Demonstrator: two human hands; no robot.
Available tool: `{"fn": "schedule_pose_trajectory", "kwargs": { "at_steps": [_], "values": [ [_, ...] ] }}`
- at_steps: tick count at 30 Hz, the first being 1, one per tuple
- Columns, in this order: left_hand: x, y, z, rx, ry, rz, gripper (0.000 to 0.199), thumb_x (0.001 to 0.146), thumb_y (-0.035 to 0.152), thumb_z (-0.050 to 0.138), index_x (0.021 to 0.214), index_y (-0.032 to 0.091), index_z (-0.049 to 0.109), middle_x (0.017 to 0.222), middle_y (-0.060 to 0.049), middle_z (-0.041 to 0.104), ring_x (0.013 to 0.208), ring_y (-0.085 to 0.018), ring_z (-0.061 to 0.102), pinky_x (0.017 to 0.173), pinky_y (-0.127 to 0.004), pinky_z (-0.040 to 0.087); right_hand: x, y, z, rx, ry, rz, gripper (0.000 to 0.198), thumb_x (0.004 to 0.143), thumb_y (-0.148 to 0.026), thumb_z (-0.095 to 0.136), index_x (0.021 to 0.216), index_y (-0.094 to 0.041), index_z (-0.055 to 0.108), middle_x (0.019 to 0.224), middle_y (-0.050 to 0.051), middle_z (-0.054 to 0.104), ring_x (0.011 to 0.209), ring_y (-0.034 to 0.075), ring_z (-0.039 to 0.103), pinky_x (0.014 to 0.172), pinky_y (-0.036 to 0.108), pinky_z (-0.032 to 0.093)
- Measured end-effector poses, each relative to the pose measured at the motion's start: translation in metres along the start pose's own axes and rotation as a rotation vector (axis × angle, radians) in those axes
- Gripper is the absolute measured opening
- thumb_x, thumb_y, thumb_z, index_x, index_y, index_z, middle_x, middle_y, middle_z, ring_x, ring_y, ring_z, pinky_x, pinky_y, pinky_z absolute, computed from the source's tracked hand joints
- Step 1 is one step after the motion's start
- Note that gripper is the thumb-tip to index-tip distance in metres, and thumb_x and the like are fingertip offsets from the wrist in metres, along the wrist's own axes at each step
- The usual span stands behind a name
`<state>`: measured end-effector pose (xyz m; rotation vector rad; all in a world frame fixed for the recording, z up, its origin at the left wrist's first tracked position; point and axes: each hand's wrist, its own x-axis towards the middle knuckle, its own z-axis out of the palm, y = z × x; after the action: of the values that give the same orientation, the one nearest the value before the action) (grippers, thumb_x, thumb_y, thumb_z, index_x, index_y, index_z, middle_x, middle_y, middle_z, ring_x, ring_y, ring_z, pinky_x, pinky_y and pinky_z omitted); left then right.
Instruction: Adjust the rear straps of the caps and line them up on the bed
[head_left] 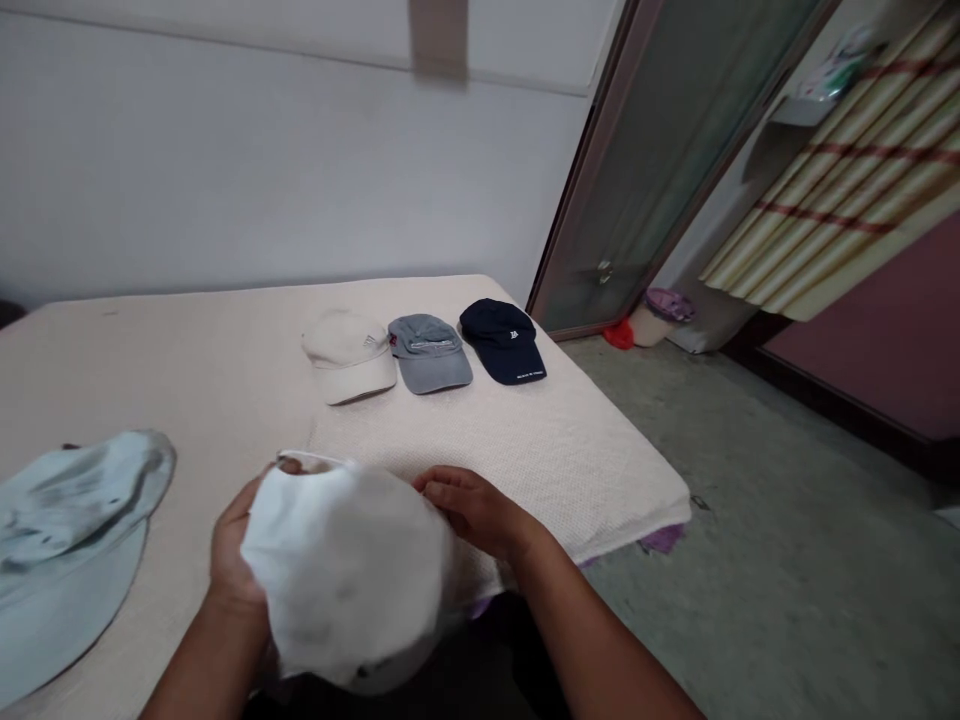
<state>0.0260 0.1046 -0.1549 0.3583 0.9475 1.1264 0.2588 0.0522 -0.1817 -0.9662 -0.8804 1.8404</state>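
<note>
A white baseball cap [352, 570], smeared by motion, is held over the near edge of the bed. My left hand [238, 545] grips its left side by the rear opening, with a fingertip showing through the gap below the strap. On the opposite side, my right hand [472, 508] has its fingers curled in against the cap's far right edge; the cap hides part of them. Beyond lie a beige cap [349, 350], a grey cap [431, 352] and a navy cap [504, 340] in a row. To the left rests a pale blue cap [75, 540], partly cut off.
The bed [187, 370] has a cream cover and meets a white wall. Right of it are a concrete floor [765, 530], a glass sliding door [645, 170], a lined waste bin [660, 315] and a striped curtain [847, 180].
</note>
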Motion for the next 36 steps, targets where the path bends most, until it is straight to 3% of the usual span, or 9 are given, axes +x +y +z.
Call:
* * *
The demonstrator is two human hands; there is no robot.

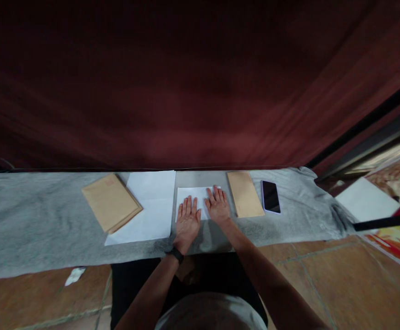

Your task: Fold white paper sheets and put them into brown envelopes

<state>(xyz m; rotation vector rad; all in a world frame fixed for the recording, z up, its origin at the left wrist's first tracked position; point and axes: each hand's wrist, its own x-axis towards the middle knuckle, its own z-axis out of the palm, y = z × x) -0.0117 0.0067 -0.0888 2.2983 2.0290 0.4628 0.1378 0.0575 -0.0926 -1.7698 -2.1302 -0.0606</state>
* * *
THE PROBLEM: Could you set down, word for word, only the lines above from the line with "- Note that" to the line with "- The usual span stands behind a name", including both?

PROBLEM SOLUTION:
- Note that gripper is the thumb-tip to index-tip distance in metres, and thumb_x and the like are fingertip offsets from the wrist in metres, along the wrist's own axes at each step
- The usual span stands behind a name

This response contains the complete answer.